• [Problem to work on]:
No pictures belong in the copy. Restate the rest of the data exactly.

[[ Dataset section open ]]

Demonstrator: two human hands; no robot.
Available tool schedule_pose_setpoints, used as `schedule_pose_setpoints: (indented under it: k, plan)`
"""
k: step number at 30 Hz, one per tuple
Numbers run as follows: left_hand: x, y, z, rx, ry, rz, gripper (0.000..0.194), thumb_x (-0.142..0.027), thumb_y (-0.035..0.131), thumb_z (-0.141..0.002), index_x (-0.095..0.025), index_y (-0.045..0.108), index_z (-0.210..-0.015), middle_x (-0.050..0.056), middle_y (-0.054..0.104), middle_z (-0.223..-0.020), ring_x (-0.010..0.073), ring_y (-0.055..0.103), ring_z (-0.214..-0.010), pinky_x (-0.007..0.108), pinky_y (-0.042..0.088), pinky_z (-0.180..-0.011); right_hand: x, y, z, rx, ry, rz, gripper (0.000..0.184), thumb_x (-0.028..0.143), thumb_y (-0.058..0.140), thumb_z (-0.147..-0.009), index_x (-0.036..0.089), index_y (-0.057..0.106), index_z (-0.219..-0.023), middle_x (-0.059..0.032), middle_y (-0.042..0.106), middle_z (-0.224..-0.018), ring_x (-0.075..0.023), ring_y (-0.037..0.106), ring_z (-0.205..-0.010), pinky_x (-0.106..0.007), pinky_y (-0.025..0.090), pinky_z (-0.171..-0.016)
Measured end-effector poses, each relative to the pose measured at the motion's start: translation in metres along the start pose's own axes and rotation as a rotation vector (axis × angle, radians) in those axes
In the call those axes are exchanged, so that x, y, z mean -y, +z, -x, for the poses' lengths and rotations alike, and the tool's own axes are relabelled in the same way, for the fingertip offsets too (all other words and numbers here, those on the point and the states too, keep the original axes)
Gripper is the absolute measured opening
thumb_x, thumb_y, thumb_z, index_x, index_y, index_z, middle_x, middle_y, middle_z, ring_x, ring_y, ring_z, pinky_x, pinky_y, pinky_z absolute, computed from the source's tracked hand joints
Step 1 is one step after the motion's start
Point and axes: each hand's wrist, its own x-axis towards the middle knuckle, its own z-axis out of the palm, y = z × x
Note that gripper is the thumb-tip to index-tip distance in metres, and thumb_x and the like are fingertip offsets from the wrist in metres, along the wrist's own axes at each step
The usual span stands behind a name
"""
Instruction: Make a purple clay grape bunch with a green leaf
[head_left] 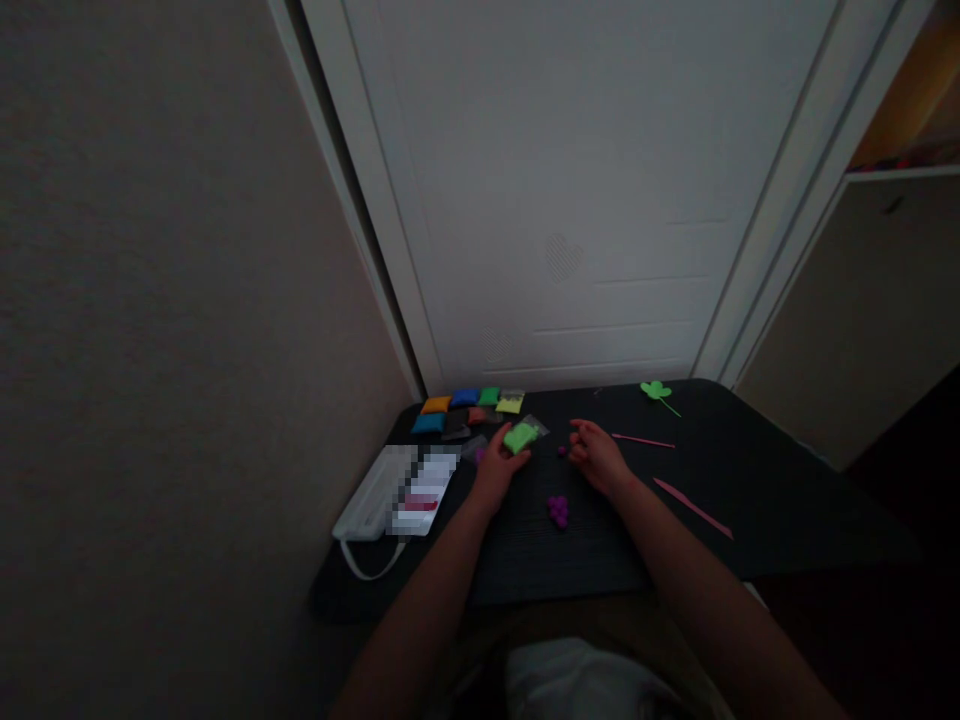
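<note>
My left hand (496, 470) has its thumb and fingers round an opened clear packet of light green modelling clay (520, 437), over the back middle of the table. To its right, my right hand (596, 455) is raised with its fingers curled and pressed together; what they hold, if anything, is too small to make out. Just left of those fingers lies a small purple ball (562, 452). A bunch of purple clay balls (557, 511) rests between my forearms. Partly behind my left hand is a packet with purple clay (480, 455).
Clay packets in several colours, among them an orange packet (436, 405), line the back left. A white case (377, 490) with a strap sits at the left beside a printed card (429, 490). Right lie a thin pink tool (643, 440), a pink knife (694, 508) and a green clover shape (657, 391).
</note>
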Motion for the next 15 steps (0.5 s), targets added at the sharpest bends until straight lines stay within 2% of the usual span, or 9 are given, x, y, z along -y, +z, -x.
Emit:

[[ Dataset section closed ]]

• [Exercise solution]:
Demonstrator: two human hands; no robot.
Available tool schedule_pose_setpoints, used as `schedule_pose_setpoints: (indented under it: k, plan)`
"""
k: step number at 30 Hz, one per tuple
Numbers run as follows: left_hand: x, y, z, rx, ry, rz, gripper (0.000..0.194), thumb_x (-0.142..0.027), thumb_y (-0.035..0.131), thumb_z (-0.141..0.002), index_x (-0.095..0.025), index_y (-0.045..0.108), index_z (-0.210..-0.015), middle_x (-0.050..0.056), middle_y (-0.054..0.104), middle_z (-0.223..-0.020), ring_x (-0.010..0.073), ring_y (-0.055..0.103), ring_z (-0.214..-0.010), pinky_x (-0.007..0.108), pinky_y (-0.042..0.088), pinky_z (-0.180..-0.011); right_hand: x, y, z, rx, ry, rz, gripper (0.000..0.184), thumb_x (-0.028..0.143), thumb_y (-0.058..0.140), thumb_z (-0.147..-0.009), index_x (-0.036..0.089), index_y (-0.057..0.106), index_z (-0.219..-0.023), middle_x (-0.059..0.032), middle_y (-0.042..0.106), middle_z (-0.224..-0.018), ring_x (-0.075..0.023), ring_y (-0.037..0.106), ring_z (-0.205..-0.010), pinky_x (-0.106..0.007), pinky_y (-0.025..0.090), pinky_z (-0.171..-0.016)
Measured end-effector poses, each relative to the pose measured at the motion's start: translation in metres along the start pose's own axes and rotation as a rotation vector (axis × angle, radians) in those axes
In the call those axes are exchanged, so that x, y, z mean -y, +z, -x, for the poses' lengths and rotations alike, and the tool's own axes are relabelled in the same way, for the fingertip offsets too (all other words and numbers here, those on the point and the states too, keep the original axes)
Gripper is the absolute measured opening
thumb_x, thumb_y, thumb_z, index_x, index_y, index_z, middle_x, middle_y, middle_z, ring_x, ring_y, ring_z, pinky_x, pinky_y, pinky_z absolute, computed from the source's tracked hand joints
Step 1 is one step after the motion's start
Point and axes: each hand's wrist, its own x-axis towards the middle knuckle, its own z-axis out of the palm, y = z × x
Note that gripper is the thumb-tip to index-tip distance in metres, and thumb_x and the like are fingertip offsets from the wrist in metres, along the wrist's own axes at each step
The usual span stands behind a name
"""
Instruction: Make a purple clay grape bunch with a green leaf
[head_left] 
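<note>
My left hand (496, 470) has its thumb and fingers round an opened clear packet of light green modelling clay (520, 437), over the back middle of the table. To its right, my right hand (596, 455) is raised with its fingers curled and pressed together; what they hold, if anything, is too small to make out. Just left of those fingers lies a small purple ball (562, 452). A bunch of purple clay balls (557, 511) rests between my forearms. Partly behind my left hand is a packet with purple clay (480, 455).
Clay packets in several colours, among them an orange packet (436, 405), line the back left. A white case (377, 490) with a strap sits at the left beside a printed card (429, 490). Right lie a thin pink tool (643, 440), a pink knife (694, 508) and a green clover shape (657, 391).
</note>
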Motion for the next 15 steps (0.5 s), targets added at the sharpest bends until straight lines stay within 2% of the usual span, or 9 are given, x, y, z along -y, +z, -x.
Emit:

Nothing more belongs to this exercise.